Give Northern Virginia an extra $500 million a year to spend on transportation, and the first dime isn’t spent before people start carping that it’s not enough. “The plan as passed puts only $200 million into Northern Virginia roads,” Del. Vivian Watts, D-Annandale, told the Times-Community newspapers. “I’m certainly not going to sneeze at it. But a billion dollars over a 20-year period [from the state] is not sustained enough.” (I’m not sure if those numbers all add up; I’m just quoting what I read. The sentiment is clear enough.)
Northern Virginians are supposed to be so bloody smart. They’ve got the highest education levels of anywhere in the country. They deploy the world’s most advanced technology. They do business at Internet speed. But when it comes to transportation policy, they’re stuck in a 19th century mindset. Tax, spend, build. Tax, spend, build. And instead of thinking creatively, they mope excessively about how unfairly they’re treated.

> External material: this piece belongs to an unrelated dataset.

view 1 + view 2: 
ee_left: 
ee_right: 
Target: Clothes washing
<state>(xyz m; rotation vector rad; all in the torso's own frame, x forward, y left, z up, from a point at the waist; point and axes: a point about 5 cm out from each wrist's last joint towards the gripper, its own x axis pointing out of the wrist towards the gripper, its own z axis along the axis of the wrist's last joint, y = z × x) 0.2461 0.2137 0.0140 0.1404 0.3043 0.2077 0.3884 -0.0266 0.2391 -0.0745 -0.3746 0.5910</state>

Get over it! Apply some of that brainpower to public policy!
There are well-understood mechanisms for raising capital to underwrite transportation projects. These mechanisms engage market forces, hew to the bedrock principle of user/beneficiary pays, and avoid the shortfalls of funneling money through Richmond, where the politicians and bureaucrats take their vigorish before recycling it back to Northern Virginia. I’ve written extensively about these ideas, so I will note them only briefly:
- Community Development Authorities. CDAs can finance improvements like Metro rail stations, bus lanes, interchanges, road widenings — any transportation infrastructure you can think of. Property owners pay off the bonds through the increased value of their real estate holdings that the transportation improvements make possible. If needed, local governments can give property owners an extra density allowance, which increases property values even more, as an added inducement.
- Congestion tolls. Charge motorists tolls for entering congested corridors or zones at rates that vary by the time of day. Tolls do three things: (1) They reduce traffic to optimal levels, thus increasing effective capacity; (2) they encourage motorists to change their behavior, modifying word schedules, telecommuting, carpooling, riding vans, riding buses, whatever; and (3) they provide revenue that can be used to increase the capacity of the affected corridor/zone.
That’s not the end of the story, of course. Raising the money for transportation improvements is only a part of the solution. Other vital pieces are to plan balanced communities, and to adopt more transportation-efficient land use patterns.
Northern Virginians aren’t just the best educated people in Virginia, they’re the richest. They can invent new technologies and business models out the wazoo, but they don’t want to change the way they get around. In the public realm, they’re addicted to Business As Usual. But I’m not buying it. They’ve got all the tools they need. It’s time to start using them.